Introduction
If you have ever clicked “I Agree” on a privacy policy without reading a single word, you are in the overwhelming majority. These documents are notorious for being long, dense, and filled with complex legal jargon. However, for regulators and privacy advocates, these documents are the first line of defense in understanding how corporations handle our personal data.
In recent years, the landscape of digital privacy has shifted dramatically. Landmark regulations like the European Union’s GDPR and California’s Consumer Privacy Act (CCPA) have forced companies to be more transparent. They are no longer just required to say that they collect data; they must now disclose specific categories of data, list specific consumer rights, and provide clear methods for users to exercise those rights.
Here lies the problem: while the laws have modernized, the tools we use to audit compliance have not. Most Natural Language Processing (NLP) tools designed to read privacy policies were trained on datasets from before these laws existed. They can identify general concepts, but they struggle to detect the specific legal disclosures mandated by the CCPA.
This gap is what the researchers behind C3PA (CCPA Privacy Policy Provision Annotations) set out to fill. In this post, we will explore how they built the first open, regulation-aware dataset of expert-annotated privacy policies. We will look at how they sourced the data, the rigorous process of annotating legal texts, and how this new dataset enables Machine Learning models to audit regulatory compliance with unprecedented accuracy.
The Background: Why Current Tools Fail
To understand the significance of C3PA, we first need to look at the “state of the art” before this paper. The most frequently used dataset for training privacy policy models is called OPP-115. Created in 2016, it contains 115 privacy policies annotated with a taxonomy of privacy concepts.
While OPP-115 was groundbreaking at the time, it predates the CCPA (introduced in 2018). The CCPA introduced a strict set of requirements for businesses dealing with Californian consumers. For example, a policy must explicitly state whether the company sells personal information, and it must describe the user’s “Right to Delete” that information.
Because older datasets like OPP-115 were “regulation-agnostic”—meaning they were just looking for general privacy descriptions rather than compliance with a specific law—they lack the granular labels needed today. You cannot train an AI to find a “Right to Non-Discrimination” clause if the AI has never seen one labeled before. This has left auditors and regulators without scalable tools to check if the thousands of companies operating online are actually following the law.
The C3PA Methodology
The creation of the C3PA dataset was a multi-stage process involving targeted data sourcing, expert legal annotation, and rigorous quality control.
1. Sourcing the Right Documents
The first challenge was finding privacy policies that were actually relevant. The CCPA doesn’t apply to every website on the internet; it applies to businesses that meet specific revenue thresholds or handle data from a large number of California residents. Randomly scraping the web would result in a noisy dataset.
The researchers targeted two specific groups:
- Registered Data Brokers (DB): These are companies whose primary business is selling data. In California, they are required to register with the Attorney General. By definition, they are subject to the CCPA.
- Popular Websites (WS): Using web traffic data, the researchers identified the top 700 websites with high numbers of Californian visitors and trackers.
Using a custom web crawler, they extracted the privacy policies from these organizations. After filtering out duplicates, third-party policies, and irrelevant pages, they arrived at a corpus of 411 unique privacy policies (241 from Data Brokers and 170 from Popular Websites).
2. The Annotation Scheme
To make the dataset “regulation-aware,” the researchers didn’t invent their own labels. Instead, they went directly to the source text of the CCPA (specifically section 1798.130(a)(5)). They extracted 12 specific disclosure mandates that every compliant policy must contain.

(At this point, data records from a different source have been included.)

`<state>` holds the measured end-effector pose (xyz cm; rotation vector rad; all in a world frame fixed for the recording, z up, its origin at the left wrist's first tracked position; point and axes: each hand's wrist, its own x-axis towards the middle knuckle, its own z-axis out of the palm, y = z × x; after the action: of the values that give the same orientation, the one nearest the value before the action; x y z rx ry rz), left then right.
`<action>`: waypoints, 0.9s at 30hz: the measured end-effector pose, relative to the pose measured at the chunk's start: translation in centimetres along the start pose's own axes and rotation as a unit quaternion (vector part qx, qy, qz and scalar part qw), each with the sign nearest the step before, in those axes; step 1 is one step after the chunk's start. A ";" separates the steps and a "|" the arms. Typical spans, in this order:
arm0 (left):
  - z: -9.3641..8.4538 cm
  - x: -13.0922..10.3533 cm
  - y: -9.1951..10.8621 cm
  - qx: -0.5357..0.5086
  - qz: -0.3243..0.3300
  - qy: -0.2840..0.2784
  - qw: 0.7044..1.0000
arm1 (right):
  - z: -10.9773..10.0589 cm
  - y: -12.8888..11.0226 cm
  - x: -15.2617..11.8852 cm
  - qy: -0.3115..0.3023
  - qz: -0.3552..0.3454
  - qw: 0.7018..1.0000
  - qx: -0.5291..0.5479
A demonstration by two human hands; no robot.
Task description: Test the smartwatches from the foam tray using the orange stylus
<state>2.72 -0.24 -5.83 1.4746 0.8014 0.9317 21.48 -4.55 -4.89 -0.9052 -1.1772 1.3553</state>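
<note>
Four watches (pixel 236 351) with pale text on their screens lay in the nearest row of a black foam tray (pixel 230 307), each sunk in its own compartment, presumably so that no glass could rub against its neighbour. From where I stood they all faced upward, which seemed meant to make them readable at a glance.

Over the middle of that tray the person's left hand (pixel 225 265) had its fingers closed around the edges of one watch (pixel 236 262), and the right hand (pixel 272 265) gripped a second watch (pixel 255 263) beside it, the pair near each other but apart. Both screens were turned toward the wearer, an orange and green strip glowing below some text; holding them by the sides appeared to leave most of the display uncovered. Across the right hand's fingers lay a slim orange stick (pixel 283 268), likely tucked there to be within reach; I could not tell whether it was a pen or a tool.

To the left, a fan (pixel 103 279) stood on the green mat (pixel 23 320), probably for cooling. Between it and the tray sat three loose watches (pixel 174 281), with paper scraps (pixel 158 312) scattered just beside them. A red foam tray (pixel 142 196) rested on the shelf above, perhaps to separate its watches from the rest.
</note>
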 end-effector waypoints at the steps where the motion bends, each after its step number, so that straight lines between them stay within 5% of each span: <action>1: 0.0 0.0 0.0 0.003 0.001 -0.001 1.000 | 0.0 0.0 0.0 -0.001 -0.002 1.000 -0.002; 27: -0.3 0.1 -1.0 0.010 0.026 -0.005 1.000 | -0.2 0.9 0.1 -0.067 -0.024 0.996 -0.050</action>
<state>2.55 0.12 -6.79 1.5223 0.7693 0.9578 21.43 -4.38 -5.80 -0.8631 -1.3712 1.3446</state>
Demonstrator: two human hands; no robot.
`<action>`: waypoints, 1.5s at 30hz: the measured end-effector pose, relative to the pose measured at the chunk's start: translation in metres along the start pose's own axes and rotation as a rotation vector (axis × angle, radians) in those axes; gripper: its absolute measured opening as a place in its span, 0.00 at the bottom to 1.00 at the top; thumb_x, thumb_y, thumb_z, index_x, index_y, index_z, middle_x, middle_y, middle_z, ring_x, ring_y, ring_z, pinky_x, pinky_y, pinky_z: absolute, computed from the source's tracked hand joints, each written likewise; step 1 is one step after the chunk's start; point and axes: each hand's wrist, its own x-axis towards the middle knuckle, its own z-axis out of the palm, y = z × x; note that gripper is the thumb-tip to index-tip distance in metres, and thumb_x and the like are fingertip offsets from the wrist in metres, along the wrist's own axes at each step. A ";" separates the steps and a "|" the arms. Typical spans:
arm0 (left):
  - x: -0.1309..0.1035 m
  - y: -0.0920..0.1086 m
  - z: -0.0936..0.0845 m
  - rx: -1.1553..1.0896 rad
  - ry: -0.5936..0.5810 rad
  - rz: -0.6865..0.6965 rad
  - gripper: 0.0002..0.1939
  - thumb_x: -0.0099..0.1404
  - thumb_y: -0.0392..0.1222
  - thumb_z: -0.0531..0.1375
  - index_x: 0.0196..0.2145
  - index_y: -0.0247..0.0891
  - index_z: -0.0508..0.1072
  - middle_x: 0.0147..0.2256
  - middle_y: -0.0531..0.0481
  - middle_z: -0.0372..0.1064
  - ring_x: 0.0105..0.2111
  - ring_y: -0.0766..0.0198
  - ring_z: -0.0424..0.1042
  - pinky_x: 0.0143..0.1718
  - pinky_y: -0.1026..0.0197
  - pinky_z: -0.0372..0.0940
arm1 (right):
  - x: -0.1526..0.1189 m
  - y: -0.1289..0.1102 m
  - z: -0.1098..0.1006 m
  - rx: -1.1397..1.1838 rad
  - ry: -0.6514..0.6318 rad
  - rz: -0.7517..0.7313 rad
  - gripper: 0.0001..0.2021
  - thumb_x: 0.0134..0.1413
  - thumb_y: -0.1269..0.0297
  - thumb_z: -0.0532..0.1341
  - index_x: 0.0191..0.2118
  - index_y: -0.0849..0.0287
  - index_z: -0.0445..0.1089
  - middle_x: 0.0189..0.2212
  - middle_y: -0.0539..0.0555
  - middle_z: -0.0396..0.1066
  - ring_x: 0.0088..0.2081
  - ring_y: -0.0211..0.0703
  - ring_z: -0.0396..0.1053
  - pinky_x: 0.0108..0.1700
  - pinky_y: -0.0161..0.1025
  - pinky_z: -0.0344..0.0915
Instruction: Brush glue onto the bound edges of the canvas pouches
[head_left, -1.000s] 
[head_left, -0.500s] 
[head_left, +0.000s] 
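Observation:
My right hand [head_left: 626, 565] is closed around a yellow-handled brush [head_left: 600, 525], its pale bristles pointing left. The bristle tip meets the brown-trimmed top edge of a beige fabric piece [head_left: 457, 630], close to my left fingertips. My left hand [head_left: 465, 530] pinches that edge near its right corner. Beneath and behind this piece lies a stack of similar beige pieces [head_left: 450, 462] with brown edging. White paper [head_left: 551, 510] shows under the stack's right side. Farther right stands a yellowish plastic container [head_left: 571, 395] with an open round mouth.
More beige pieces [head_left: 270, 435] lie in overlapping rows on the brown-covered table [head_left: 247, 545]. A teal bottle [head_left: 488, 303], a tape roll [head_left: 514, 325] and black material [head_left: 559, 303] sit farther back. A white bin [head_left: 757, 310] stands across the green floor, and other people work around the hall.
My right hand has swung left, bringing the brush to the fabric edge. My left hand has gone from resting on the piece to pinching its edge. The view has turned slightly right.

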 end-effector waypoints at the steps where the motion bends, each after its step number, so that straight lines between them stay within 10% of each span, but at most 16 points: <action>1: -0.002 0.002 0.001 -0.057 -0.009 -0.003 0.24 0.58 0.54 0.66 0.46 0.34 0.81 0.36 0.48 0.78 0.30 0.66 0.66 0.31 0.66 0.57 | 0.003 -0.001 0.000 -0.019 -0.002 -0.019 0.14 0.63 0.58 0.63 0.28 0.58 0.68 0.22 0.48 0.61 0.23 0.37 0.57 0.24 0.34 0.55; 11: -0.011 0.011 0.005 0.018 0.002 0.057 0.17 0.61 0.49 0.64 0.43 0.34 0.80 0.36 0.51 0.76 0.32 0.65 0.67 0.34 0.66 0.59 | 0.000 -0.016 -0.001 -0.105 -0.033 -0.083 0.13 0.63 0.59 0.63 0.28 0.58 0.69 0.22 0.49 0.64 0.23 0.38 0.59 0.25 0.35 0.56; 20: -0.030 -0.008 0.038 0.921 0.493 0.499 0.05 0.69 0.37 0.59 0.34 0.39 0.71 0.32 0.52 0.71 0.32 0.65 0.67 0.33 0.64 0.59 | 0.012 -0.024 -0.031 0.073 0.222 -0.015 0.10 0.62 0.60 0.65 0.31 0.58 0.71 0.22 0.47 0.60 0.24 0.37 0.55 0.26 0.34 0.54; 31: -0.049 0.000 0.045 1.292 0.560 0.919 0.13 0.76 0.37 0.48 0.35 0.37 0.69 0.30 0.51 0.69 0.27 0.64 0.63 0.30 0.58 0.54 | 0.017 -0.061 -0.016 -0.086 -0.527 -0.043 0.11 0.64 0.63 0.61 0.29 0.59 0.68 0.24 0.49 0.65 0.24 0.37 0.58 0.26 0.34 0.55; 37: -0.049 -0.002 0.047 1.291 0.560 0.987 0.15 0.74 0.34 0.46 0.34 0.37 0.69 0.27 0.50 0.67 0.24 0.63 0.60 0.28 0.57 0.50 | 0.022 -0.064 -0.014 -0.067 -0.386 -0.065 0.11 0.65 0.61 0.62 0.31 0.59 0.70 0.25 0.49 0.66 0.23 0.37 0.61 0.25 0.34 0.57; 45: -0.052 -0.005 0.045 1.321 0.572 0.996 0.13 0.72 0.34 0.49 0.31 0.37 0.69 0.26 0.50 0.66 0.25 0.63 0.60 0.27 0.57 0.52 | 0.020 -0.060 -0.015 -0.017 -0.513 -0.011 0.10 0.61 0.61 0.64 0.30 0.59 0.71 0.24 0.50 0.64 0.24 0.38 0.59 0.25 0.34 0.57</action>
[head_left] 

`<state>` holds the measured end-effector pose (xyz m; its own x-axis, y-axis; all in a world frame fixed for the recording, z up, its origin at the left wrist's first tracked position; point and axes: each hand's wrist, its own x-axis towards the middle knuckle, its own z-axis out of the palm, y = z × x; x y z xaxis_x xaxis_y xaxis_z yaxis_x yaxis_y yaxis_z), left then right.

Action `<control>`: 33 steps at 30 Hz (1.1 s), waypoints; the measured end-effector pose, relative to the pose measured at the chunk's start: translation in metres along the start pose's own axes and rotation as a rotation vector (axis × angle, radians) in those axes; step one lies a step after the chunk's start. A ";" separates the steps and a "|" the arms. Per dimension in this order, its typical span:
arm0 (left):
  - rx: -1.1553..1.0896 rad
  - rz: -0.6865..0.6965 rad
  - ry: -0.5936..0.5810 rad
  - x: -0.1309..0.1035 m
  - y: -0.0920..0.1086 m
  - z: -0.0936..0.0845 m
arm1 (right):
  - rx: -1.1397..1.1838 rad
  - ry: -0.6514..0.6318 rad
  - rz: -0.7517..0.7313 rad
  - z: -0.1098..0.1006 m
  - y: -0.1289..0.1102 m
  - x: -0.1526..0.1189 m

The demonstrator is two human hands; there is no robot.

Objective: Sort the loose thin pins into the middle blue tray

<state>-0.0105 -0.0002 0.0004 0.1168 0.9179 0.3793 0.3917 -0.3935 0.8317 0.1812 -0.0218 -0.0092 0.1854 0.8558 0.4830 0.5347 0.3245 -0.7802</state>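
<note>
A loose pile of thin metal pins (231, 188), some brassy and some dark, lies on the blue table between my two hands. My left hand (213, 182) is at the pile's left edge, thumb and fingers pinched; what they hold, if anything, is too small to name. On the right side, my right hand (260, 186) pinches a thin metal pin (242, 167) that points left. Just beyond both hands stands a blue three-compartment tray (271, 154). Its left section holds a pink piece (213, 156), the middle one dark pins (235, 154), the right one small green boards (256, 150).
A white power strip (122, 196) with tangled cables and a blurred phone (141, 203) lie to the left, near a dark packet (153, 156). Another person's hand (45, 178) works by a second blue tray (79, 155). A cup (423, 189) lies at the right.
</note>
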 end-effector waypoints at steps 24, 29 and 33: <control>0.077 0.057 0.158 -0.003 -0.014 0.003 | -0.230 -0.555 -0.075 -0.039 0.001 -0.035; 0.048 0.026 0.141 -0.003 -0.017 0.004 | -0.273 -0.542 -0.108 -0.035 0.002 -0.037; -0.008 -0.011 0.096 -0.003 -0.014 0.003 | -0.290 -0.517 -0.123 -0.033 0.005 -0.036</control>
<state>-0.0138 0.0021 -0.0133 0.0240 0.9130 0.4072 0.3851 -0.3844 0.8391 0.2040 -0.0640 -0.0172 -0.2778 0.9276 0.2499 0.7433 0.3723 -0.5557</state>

As shown in the table above, the labels (L1 through L12) map directly to legal requirements. These fall into a few categories:
- Updates: When was the policy last updated? (L1)
- Categories: What data is collected, sold, or shared? (L2-L4)
- Rights Descriptions: Does the text explain the consumer’s right to delete, correct, or know their data? (L5-L11)
- Methods: How does a user actually exercise these rights? (L12)
3. Expert Annotation with Legal Professionals
This is where C3PA differentiates itself from many crowdsourced datasets. Privacy policies are legal documents; interpreting them requires domain knowledge. The researchers hired six law students to perform the annotations. These students were already familiar with legal terminology and received specific training on CCPA regulations.
The annotators used a tool called Label Studio to highlight spans of text in the privacy policies that corresponded to the 12 labels.

The figure above shows the interface used by the law students. The HTML of the policies was cleaned to remove distractions (like headers and footers), allowing the annotators to focus entirely on the text provisions.
4. Quality Control and Agreement
Legal text is often ambiguous. One lawyer might think a sentence refers to the “Right to Delete,” while another interprets it as a general “Data Retention” policy. To ensure the dataset was reliable, the researchers implemented a strict quality control process.
They measured agreement using two metrics:
- Cohen’s Kappa: Did both annotators agree that a specific label (e.g., L5) appeared in the document?
- F1 Score: Did the annotators highlight the exact same span of text?
The F1 score is particularly unforgiving. It requires not just conceptual agreement, but precise alignment on which words constitute the disclosure.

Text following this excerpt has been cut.